#### Work item:
Your answer should be one number: how many lines of the data include the string "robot"?

#### Excerpted records:
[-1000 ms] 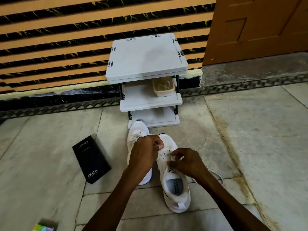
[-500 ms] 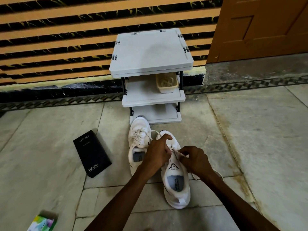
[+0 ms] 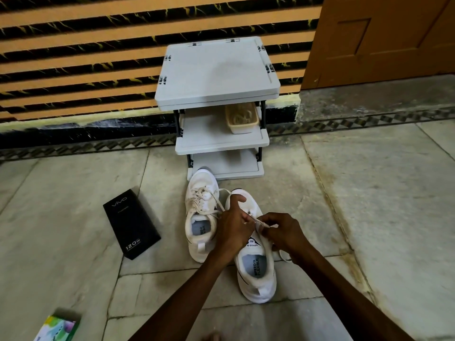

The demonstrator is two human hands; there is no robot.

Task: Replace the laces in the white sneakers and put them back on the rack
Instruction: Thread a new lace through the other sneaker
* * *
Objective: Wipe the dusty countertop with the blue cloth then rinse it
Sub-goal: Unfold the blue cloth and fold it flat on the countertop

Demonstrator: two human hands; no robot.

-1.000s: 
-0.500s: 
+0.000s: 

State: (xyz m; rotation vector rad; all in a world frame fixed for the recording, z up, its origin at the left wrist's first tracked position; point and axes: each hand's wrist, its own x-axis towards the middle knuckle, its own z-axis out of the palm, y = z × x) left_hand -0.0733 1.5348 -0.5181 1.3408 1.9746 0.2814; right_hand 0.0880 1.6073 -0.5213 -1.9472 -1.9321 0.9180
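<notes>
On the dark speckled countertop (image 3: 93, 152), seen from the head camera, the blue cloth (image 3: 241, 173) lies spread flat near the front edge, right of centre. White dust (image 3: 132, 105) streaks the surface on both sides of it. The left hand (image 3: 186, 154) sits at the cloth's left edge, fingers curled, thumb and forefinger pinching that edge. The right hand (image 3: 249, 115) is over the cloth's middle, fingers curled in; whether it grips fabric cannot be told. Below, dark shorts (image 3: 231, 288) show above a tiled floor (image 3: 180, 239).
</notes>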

#### Exercise solution:
2